Fuera hacía calor y humedad. Uno de los empleados de la sección de reservas de Thornton Aerospace se abrió paso ante la multitud de la base del cohete y me entregó un carrete de cinta. Se trataba de un mensaje de mi padre. Le di las gracias y le pedí instrucciones para alcanzar el tren Nueva York-Boston. Me acompañó hasta la acera rodante adecuada.
Mientras subía en dicha faja en movimiento que se perdía a lo lelos dentro del edificio terminal, saqué mi teléfono de bolsillo y coloqué la cinta en el lugar indicado. Me puse el auricular y pude oír como mi padre me decía:
— Jeremy, nos hemos enterado del nombre del hombre con quien deberías hablar en Climatología. Se llama Rossman… Quizá sea un doctor en física. De cualquier forma, dale el tratamiento de "doctor", sé sentirá halagado. Está al frente de las previsiones a largo plazo y del trabajo de control del tiempo. Hemos concertado una cita a las cinco y media para ti. A propósito, la Marina encontró a nuestros dos buceadores perdidos. Están muy maltrechos, pero aguantarán. Llámame después de que hayas visto a Rossman. Buena suerte.
Volví a meterme el teléfono en el bolsillo de la camisa y consulté mi reloj de pulsera. Marcaba las 10-38, aún hora hawaiana. No había ningún reloj a la vista, así que seguí cruzando el campo hasta el edificio terminal. Lo único que veía era el aeropuerto con su ajetreo, con reactores dando vueltas por los cielos y, detrás de mí, la zona de los cohetes. Muy lelos se veía, en turbión impreciso, la Cúpula de Manhattan, que cubría el centro de la ciudad de Nueva York, su armazón geodésico apenas visible a través del aterciopelado cielo brumoso.

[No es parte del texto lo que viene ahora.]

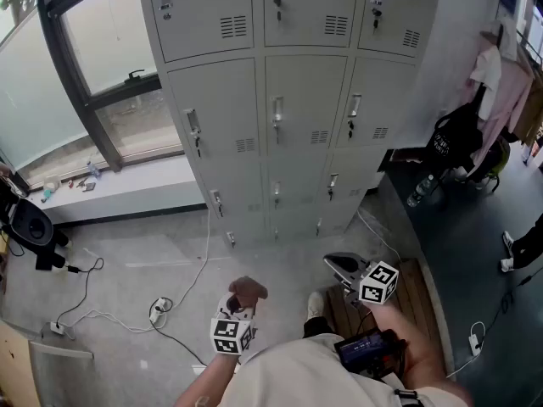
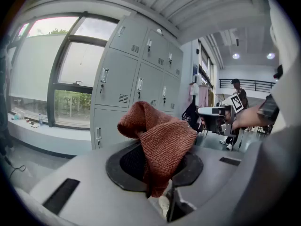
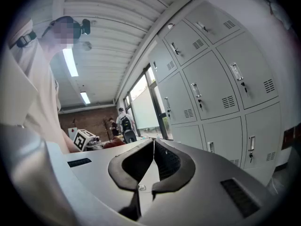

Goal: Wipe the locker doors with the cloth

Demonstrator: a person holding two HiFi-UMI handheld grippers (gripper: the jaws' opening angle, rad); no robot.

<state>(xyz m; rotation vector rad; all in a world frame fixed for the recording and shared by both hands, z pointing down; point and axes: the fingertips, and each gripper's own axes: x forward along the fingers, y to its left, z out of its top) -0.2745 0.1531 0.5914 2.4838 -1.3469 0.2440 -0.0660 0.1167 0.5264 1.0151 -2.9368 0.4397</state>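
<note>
1. Cloth (image 2: 157, 140), rust-red and bunched, sits pinched in the left claw (image 2: 155, 168). The jaws are closed on its lower end, and the rest stands up out of them and flops over to the right.
2. The locker doors (image 1: 280, 117) lie ahead of and above that claw and are well apart from it, with bare floor (image 1: 144, 253) between. As I judge it, the coming move is a reach forward and up.
3. The cloth's long axis runs roughly along the jaws, so its loose top would likely meet a door first.
4. The right claw (image 3: 153, 159) has its jaws pressed together with nothing between them. In the head view it hangs slightly nearer the lockers than the left one, but it carries nothing to wipe with.
5. The left jaws' tips are buried under the cloth, so how much fabric they hold cannot be told.
6. The top row of doors is cut off at the head view's upper edge, and the bottom row is strongly foreshortened.
7. No view is sharp enough to show dirt or marks on the doors.
</note>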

La acera rodante cruzó la cortina de aire que protegía la puerta del edificio terminal y entonces divisé un reloj… Las 4-40, hora local. Bajé al piso del tren subterráneo y cogí el expreso de Boston.
Los trenes neumáticos son rápidos y cómodos, pero el chirrido de las ruedas metálicas en las vías, también de metal, a seiscientos cincuenta kilómetros por hora sigue siendo terrible, a pesar del mucho aislamiento acústico de que dispongan los vagones. Me senté en un compartimento de cuatro plazas, solo, preguntándome si podría llegar a tiempo a la cita.

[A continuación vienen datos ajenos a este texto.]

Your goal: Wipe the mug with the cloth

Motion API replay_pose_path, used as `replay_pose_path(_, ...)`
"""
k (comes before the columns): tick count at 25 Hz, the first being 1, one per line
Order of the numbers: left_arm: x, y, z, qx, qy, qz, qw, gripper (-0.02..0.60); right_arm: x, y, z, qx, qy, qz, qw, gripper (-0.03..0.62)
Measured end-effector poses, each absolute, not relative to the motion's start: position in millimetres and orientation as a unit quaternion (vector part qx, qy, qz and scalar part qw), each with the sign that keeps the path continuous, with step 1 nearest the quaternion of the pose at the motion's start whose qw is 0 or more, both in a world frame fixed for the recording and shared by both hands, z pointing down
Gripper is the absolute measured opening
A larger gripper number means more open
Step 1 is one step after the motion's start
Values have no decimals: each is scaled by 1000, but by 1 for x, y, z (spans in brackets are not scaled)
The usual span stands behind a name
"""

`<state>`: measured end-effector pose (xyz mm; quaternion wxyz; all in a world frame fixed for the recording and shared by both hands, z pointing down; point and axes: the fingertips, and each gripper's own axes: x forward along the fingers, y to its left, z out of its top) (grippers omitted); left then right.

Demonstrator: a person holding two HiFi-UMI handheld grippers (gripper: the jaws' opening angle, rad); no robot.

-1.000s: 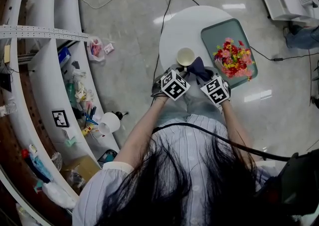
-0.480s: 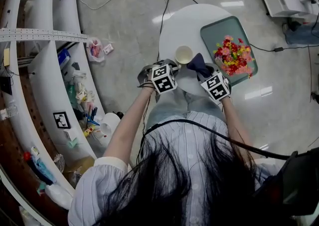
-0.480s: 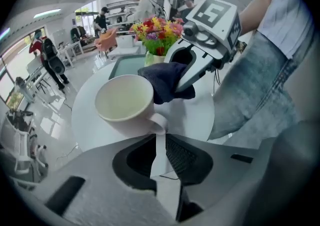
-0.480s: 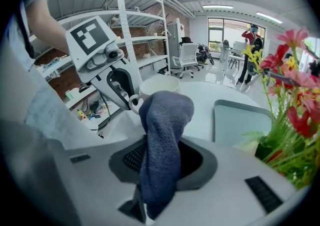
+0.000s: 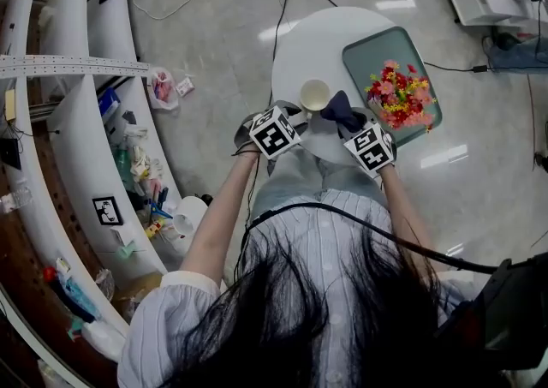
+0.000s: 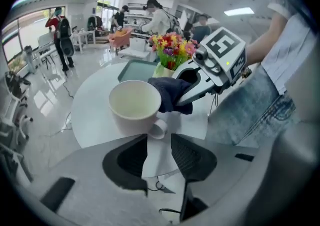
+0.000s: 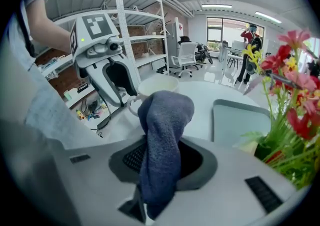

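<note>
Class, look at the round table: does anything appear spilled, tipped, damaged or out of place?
Nothing stands out. The mug stands upright and empty on the table, the cloth is clamped in the right hand-held gripper, and the flowers sit upright on the tray.

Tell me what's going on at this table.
A person works two handheld grippers over a round white table. The right gripper is shut on a dark blue cloth and holds it against the side of an upright cream ceramic mug. The left gripper has just been opening its jaws. They stand apart with nothing between them, and the mug's handle is just beyond their tips.
</note>
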<state>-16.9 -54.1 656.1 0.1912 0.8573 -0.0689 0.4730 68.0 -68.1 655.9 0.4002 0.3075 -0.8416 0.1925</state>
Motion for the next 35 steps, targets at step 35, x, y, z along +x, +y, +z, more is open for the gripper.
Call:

Eran exactamente las 5-20 cuando bajé del tren y subí el ascensor que me llevó a lo alto de la Torre del Transporte en la Back Bay de Boston. Pero el conductor del coche necesitó casi veinte minutos, y varios dólares extra sobre el importe del taxímetro, para encontrar el edificio del Departamento de Climatología, que se alzaba en los suburbios.
El aparcamiento en donde me dejó el taxi estaba casi vacío y el vestíbulo del edificio principal desierto, a excepción de un conserje solitario uniformado que se sentaba tras el mostrador de la recepción.
Crucé el suelo pavimentado, sintiéndome algo estúpido.
— Por favor, me gustaría ver al doctor Rossman.
El conserje alzó la vista de su revista deportiva.
— ¿Rossman? Se ha ido ya.
— Pero… pero me está esperando — busqué en mi cartera y saqué una de las tarjetas comerciales que mi padre había hecho imprimir a mi nombre.